I think it differs from L4D in several ways. Working together seems more important here. Things are generally just tougher than in L4D and so much of your business gets done at the end of a sword instead of a gun. Special vermin happen regularly and do lots of damage, big swarms of clan rats and slaves can do serious damage if your back is to a lot of them. The objectives seem to encourage you to watch people's backs. It also seems like you're more tempted to get separated too, because levels can be pretty open and gnarly, there's chests and potions all over the place to distract you and it's easy to lose yourself in hewing through vermin.

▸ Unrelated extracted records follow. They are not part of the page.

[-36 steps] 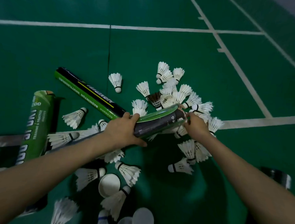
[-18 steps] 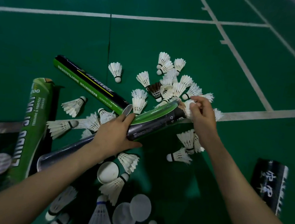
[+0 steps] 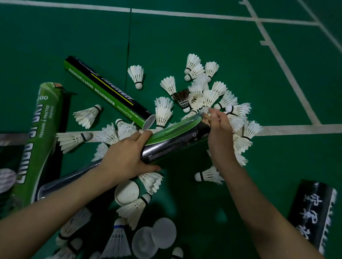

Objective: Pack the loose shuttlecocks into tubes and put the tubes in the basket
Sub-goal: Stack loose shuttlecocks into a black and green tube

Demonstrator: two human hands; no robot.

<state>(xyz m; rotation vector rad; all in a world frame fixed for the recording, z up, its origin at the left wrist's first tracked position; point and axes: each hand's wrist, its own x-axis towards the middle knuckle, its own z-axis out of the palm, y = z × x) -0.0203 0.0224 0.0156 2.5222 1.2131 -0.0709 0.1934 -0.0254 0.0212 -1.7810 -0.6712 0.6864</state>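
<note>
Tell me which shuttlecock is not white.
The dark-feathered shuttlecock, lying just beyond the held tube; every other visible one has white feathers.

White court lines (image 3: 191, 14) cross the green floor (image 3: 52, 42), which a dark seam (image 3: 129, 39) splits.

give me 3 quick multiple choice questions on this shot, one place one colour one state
1. The right hand is at:
A. the far mouth of the held tube
B. a loose lid
C. the far-right black tube
2. The odd shuttlecock has feathers that are:
A. red
B. dark
C. blue
3. The left hand:
A. lies flat
B. holds a lid
C. grips the held tube
Key: 1A, it reaches that open end; 2B, the rest are white; 3C, fingers and thumb wrap it.
</note>
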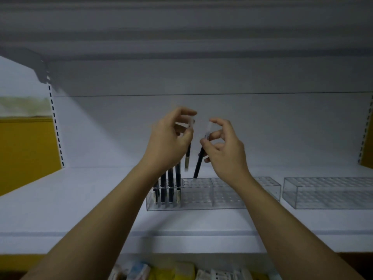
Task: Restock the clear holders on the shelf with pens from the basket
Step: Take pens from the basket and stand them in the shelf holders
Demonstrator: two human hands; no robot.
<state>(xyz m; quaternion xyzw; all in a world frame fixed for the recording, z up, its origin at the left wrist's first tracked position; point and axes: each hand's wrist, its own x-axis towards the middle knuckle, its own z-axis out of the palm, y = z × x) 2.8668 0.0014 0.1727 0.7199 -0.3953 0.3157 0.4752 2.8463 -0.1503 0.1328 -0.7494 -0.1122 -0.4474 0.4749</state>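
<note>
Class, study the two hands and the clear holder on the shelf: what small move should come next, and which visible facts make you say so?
Probably lower the right hand so its pen slides into a hole. That pen's lower tip hangs tilted just above the clear holder, beside the pens already standing at its left end. The left hand holds another pen higher up.

Pens in left holder (leftmost holes)
</note>
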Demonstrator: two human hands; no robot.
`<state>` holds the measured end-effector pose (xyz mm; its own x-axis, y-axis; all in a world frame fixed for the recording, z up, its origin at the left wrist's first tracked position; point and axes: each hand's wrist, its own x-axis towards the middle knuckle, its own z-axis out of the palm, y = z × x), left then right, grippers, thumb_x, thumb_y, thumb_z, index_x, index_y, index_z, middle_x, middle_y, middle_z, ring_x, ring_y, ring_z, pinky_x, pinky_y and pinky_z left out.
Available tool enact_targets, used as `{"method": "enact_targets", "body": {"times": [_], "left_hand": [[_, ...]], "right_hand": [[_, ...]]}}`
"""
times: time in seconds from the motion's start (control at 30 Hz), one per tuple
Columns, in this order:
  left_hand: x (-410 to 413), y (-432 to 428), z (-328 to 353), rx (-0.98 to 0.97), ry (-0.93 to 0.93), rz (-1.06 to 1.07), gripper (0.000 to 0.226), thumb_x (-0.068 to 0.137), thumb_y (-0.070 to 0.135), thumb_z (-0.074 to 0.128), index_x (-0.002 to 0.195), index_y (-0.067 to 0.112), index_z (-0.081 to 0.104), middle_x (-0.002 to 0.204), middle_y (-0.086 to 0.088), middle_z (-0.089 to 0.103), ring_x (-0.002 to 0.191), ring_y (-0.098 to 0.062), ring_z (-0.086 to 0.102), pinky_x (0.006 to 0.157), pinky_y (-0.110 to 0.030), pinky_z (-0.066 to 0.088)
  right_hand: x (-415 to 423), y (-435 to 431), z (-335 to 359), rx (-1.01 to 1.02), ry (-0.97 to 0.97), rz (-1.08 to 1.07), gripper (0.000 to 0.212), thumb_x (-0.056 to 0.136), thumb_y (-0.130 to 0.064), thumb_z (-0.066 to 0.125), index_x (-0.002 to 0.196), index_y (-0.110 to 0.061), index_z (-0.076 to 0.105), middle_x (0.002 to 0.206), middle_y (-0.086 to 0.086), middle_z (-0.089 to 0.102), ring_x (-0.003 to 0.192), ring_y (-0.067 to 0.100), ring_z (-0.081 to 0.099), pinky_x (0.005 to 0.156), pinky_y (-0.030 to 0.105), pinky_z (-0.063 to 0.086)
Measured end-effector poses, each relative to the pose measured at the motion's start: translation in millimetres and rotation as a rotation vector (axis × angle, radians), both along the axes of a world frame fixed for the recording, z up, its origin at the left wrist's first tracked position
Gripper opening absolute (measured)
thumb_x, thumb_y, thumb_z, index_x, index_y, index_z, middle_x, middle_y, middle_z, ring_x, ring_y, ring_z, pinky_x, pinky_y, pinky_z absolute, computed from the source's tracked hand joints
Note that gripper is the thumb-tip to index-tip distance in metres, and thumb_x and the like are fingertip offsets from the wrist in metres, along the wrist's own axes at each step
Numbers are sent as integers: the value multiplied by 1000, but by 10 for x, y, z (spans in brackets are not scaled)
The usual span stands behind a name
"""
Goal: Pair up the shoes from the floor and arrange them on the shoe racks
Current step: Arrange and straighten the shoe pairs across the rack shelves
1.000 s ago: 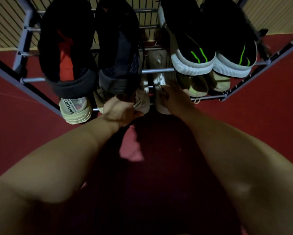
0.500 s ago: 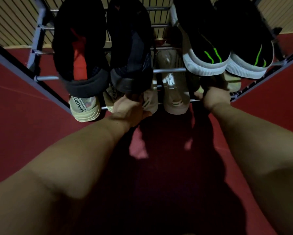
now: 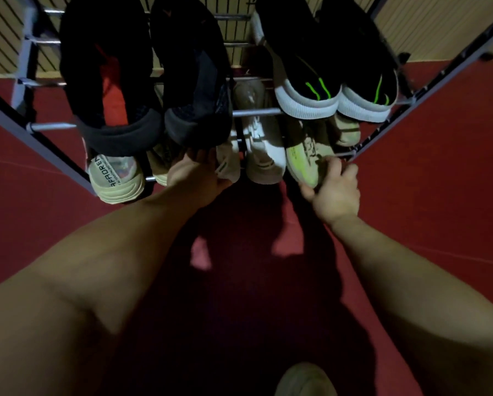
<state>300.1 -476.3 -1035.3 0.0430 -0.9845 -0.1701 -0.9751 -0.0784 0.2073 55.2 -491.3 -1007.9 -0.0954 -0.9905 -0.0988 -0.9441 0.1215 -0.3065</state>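
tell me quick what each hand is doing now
Left hand: reaches under the black shoe, fingertips hidden; grip cannot be told.
Right hand: grips the yellow-green shoe at its heel.

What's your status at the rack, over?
Right hand grips lime-heeled shoe on lower shelf. Left hand there too, fingers hidden under black shoe.

Red floor (image 3: 453, 167) meets a beige slatted wall (image 3: 439, 24).
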Motion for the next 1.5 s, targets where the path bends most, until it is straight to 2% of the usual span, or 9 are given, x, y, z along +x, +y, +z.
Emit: {"method": "enact_targets", "body": {"times": [0.17, 0.3, 0.43, 0.53, 0.63, 1.17, 1.27, 1.37, 1.5], "left_hand": [[-45, 288, -42, -134, -76, 41, 87, 88, 48, 53, 152, 17, 3, 154, -15, 18, 137, -37, 24, 106, -49, 24], [99, 514, -111, -82, -185, -98, 90, 87, 51, 52, 151, 21, -3, 156, -20, 0, 144, -37, 0, 110, -55, 11], [266, 754, -220, -117, -198, -265, 95, 75, 51, 67, 150, 23, 16, 155, -23, 12, 141, -46, 10, 109, -63, 11], [327, 1046, -357, 180, -231, -335, 87, 88, 65, 38, 144, 31, -19, 155, -17, -18, 142, -40, -15, 112, -62, -2], [364, 1288, -486, 532, -173, -252, 83, 87, 71, 24, 142, 36, -26, 150, -6, -35, 138, -35, -30, 111, -60, -11], [202, 1245, -456, 461, -64, -224, 83, 87, 70, 30, 145, 37, -19, 152, -12, -30, 139, -36, -27, 111, -55, -13], [213, 1282, -447, 475, -129, -277, 84, 88, 67, 33, 146, 36, -18, 152, -12, -31, 140, -37, -25, 112, -57, -10], [326, 1308, -398, 503, -174, -349, 81, 90, 64, 33, 146, 36, -20, 152, -9, -32, 141, -34, -25, 111, -58, -9], [397, 1371, -341, 583, -228, -385, 81, 93, 61, 32, 144, 35, -24, 150, -6, -36, 140, -32, -27, 114, -55, -6]], "right_hand": [[-120, 570, -178, 67, -159, -97, 79, 77, -37, 73, 139, -18, 28, 128, 15, 33, 113, 38, 45, 94, 43, 41], [-57, 763, -275, 142, -188, -184, 84, 78, -37, 72, 143, -21, 21, 134, 17, 32, 122, 39, 40, 101, 45, 35], [113, 528, -299, 282, -132, -237, 102, 75, -56, 68, 148, -29, 3, 143, 19, 30, 131, 38, 34, 109, 47, 29], [245, 251, -360, 304, -226, -326, 112, 69, -57, 73, 147, -35, -4, 144, 21, 26, 131, 40, 35, 110, 45, 31], [355, 117, -439, 279, -233, -400, 113, 67, -54, 77, 146, -39, -3, 144, 20, 25, 129, 42, 36, 108, 49, 33], [-308, 1006, -323, 535, 198, -87, 106, 76, -50, 70, 148, -36, -7, 142, 19, 30, 131, 39, 33, 106, 49, 26], [-235, 930, -238, 473, 153, -54, 101, 74, -51, 71, 147, -32, 4, 149, 17, 25, 139, 34, 19, 111, 50, 17], [13, 686, -182, 336, 67, -56, 101, 70, -55, 73, 146, -29, 12, 149, 15, 26, 137, 35, 26, 111, 50, 20], [323, 398, -186, 437, 55, -52, 109, 70, -54, 75, 148, -34, 2, 149, 19, 22, 134, 39, 31, 109, 50, 23]]}}
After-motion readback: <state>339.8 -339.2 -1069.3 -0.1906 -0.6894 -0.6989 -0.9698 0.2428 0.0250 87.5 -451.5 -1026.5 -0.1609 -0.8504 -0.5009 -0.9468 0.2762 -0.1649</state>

Levels are also harder to read in Vermintide sometimes. I wandered around the sewer map for about 10 minutes because one objective room looked much like the last and there was no marker. I suppose because L4D is modern day and VT is fantasy, one is easier to read than the other. Still, it feels like L4D keeps you on task better than VT, but maybe that's just my newness to the game.
I'm going to try some online play and see how that jives, I imagine it's easier. On solo I was starting to get a little frustrated.